Jakarta: Badan Pengawas Pemilu (
Bawaslu) menerima laporan ribuan dugaan pelanggaran saat Pemilihan Kepala Daerah (
Pilkada) 2020. Data itu berdasarkan temuan dan laporan masyarakat kepada Bawaslu.
"Dalam catatan Bawaslu sampai 12 Desember 2020, tercatat 3.194 temuan dan 1.056 laporan dugaan pelanggaran pemilihan," kata anggota Bawaslu Ratna Dewi Pettalolo dalam rilis survei Saiful Mujani Research and Consulting (SMRC) terkait Evaluasi Publik Nasional Terhadap Pelaksanaan Pilkada Serentak 9 Desember 2020, Kamis, 17 Desember 2020.
Ratna mengungkapkan pelanggaran hukum paling banyak dilaporkan.
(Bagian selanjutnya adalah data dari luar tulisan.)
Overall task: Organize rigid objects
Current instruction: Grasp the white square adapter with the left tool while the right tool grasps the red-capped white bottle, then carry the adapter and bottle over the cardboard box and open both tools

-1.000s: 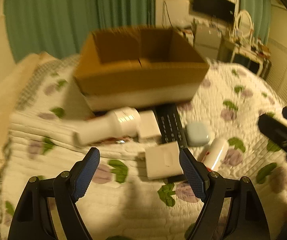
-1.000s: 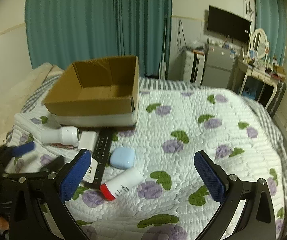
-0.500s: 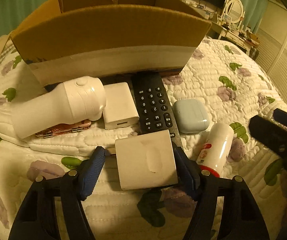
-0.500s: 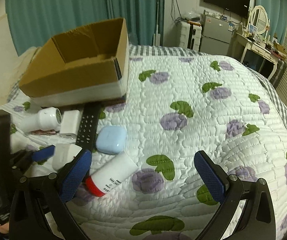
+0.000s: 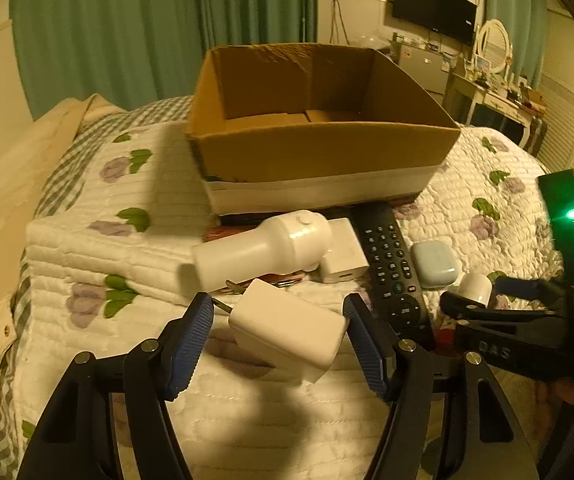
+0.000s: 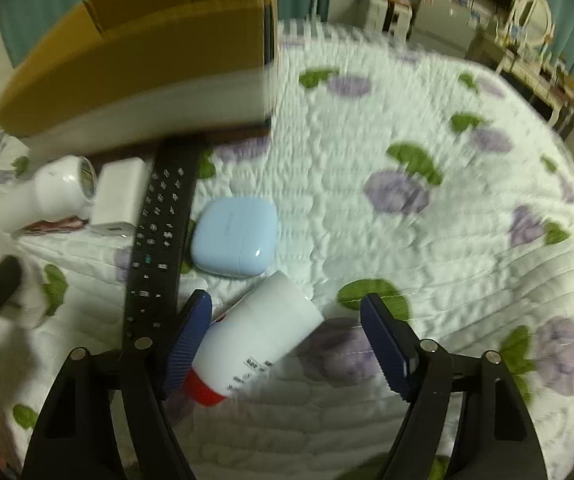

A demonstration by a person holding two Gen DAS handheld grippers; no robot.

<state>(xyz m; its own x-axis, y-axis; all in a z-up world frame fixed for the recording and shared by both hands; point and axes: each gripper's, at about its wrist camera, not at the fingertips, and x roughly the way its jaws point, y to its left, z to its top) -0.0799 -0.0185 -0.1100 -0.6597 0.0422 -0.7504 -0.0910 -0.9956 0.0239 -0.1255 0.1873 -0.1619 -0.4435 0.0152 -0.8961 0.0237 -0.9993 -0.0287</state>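
White charger block (image 5: 289, 334) hangs tilted between my left tool's (image 5: 279, 340) pads, gripped above the quilted bed (image 5: 127, 312), in front of the cardboard box (image 5: 319, 152). My right tool (image 6: 287, 340) stands open around the red-capped white tube (image 6: 255, 344), beside the remote (image 6: 159, 240).

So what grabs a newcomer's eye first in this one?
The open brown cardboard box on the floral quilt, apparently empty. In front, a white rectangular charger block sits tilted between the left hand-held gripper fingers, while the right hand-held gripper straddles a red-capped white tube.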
Tercatat, 1.459 pelanggaran.
"Tren pelanggaran hukum yakni aparatur sipil negara (ASN) memberikan dukungan politik melalui media sosial," ujar Ratna.
(Baca:
Catatan Bawaslu Soal Rekapitulasi Suara Manual di Pilkada 2020)
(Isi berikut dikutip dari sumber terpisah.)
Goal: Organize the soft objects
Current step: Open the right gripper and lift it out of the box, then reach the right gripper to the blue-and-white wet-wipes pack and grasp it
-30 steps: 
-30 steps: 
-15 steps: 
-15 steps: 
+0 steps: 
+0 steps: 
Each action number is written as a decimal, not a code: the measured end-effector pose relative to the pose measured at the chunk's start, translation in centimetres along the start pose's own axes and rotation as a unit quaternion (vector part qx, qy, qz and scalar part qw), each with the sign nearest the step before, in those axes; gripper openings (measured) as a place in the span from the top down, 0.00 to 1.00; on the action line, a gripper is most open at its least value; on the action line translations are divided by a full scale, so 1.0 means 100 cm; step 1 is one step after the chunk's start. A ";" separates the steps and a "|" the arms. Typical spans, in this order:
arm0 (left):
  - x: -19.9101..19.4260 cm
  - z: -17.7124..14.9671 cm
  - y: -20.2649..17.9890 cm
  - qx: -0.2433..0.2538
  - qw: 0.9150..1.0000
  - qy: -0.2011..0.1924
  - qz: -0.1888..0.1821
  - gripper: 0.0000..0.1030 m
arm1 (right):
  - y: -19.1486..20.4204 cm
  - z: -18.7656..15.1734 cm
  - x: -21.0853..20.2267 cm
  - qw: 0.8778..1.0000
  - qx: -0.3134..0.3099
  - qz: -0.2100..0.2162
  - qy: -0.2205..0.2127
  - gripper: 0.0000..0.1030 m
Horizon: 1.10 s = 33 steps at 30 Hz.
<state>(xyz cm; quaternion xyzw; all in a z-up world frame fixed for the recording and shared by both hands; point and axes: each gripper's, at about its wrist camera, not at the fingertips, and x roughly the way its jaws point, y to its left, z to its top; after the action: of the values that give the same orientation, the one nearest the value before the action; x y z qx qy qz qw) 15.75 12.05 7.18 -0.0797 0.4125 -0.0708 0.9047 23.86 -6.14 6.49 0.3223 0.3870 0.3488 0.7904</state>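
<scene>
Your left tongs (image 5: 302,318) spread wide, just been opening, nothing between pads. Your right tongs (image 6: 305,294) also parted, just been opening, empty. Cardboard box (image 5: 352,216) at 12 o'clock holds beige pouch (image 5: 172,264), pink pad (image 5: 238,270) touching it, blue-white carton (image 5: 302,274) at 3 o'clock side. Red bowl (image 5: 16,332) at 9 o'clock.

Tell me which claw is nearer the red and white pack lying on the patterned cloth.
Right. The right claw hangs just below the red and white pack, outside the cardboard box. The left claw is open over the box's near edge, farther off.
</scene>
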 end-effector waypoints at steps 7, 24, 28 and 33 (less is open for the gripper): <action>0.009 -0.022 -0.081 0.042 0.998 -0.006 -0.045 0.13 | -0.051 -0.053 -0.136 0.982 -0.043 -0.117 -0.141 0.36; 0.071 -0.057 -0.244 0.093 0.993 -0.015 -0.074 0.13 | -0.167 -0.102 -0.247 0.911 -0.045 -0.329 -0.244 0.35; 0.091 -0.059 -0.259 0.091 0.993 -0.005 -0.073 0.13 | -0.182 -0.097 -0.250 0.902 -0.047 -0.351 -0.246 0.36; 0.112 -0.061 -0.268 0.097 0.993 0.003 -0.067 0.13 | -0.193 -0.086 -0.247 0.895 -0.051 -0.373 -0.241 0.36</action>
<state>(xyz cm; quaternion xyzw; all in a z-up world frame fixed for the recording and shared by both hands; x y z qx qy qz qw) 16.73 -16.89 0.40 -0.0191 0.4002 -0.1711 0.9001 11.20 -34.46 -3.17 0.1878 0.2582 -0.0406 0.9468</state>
Selanjutnya 1.262 pelanggaran berkaitan dengan administrasi. Data terbanyak yakni pemasangan alat peraga kampanye (APK) tidak sesuai perundang-undangan.
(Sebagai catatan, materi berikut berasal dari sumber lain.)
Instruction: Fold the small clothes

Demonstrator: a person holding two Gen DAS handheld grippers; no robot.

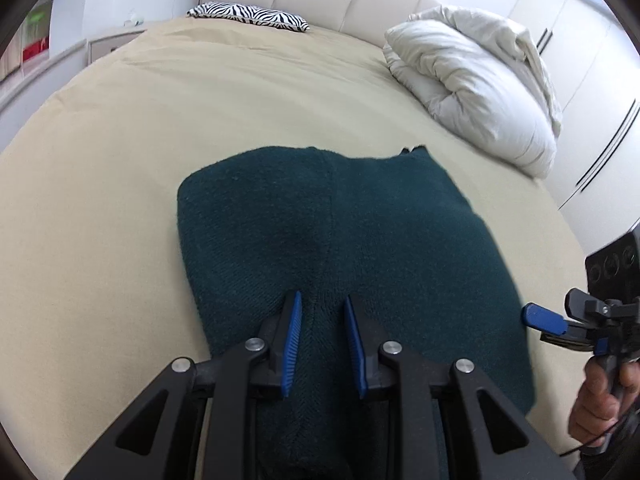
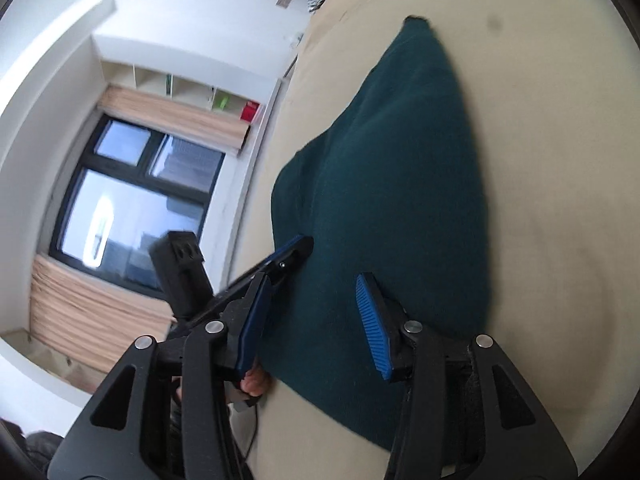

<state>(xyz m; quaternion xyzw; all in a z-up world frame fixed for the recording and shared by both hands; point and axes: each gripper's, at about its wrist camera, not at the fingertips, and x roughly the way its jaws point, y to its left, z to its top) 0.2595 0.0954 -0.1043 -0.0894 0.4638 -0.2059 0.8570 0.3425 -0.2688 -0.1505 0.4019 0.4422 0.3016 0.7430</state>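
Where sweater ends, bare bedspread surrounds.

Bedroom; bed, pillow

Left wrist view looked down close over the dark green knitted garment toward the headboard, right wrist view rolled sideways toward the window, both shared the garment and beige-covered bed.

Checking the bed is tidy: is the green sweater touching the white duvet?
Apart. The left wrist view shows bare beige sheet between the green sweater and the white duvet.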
Berikutnya, 230 pelanggaran kode etik oleh penyelenggara adhoc yang berpihak. Penyelenggara yang dimaksud meliputi panitia pengawas kecamatan (panwascam), panitia pemungutan suara (PPS), dan panitia pemilihan kecamatan (PPK).
Selain itu, ada 131 tindak pidana pemilihan, misalnya kepala desa melakukan tindakan yang menguntungkan salah satu pasangan calon (paslon). Sisanya, 1.223 dugaan pelanggaran pilkada telah dinyatakan bukan pelanggaran.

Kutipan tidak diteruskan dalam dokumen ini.